Transcribe all the material exactly. Leave every line as it is.

** DATA SHOWN follows **

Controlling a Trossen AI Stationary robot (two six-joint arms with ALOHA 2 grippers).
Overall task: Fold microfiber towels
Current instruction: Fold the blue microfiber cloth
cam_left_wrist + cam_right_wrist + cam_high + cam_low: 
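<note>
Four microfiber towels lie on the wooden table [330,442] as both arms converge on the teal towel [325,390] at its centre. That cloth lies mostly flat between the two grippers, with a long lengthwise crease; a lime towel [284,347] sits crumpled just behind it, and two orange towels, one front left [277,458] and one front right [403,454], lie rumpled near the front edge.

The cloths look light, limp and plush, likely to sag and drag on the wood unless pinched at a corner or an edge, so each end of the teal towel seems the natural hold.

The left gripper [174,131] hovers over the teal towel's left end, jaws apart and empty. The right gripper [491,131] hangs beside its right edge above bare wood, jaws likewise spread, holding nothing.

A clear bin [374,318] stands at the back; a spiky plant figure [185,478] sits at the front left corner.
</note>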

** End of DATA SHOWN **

• _SOLUTION TO THE PROBLEM_:
Controlling a Trossen AI Stationary robot (two six-joint arms with ALOHA 2 grippers).
Overall task: Fold microfiber towels
Current instruction: Fold the blue microfiber cloth
cam_left_wrist + cam_right_wrist + cam_high + cam_low: 
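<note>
Four microfiber towels lie on the wooden table [330,442] as both arms converge on the teal towel [325,390] at its centre. That cloth lies mostly flat between the two grippers, with a long lengthwise crease; a lime towel [284,347] sits crumpled just behind it, and two orange towels, one front left [277,458] and one front right [403,454], lie rumpled near the front edge.

The cloths look light, limp and plush, likely to sag and drag on the wood unless pinched at a corner or an edge, so each end of the teal towel seems the natural hold.

The left gripper [174,131] hovers over the teal towel's left end, jaws apart and empty. The right gripper [491,131] hangs beside its right edge above bare wood, jaws likewise spread, holding nothing.

A clear bin [374,318] stands at the back; a spiky plant figure [185,478] sits at the front left corner.
</note>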

What the exercise asked for is now done.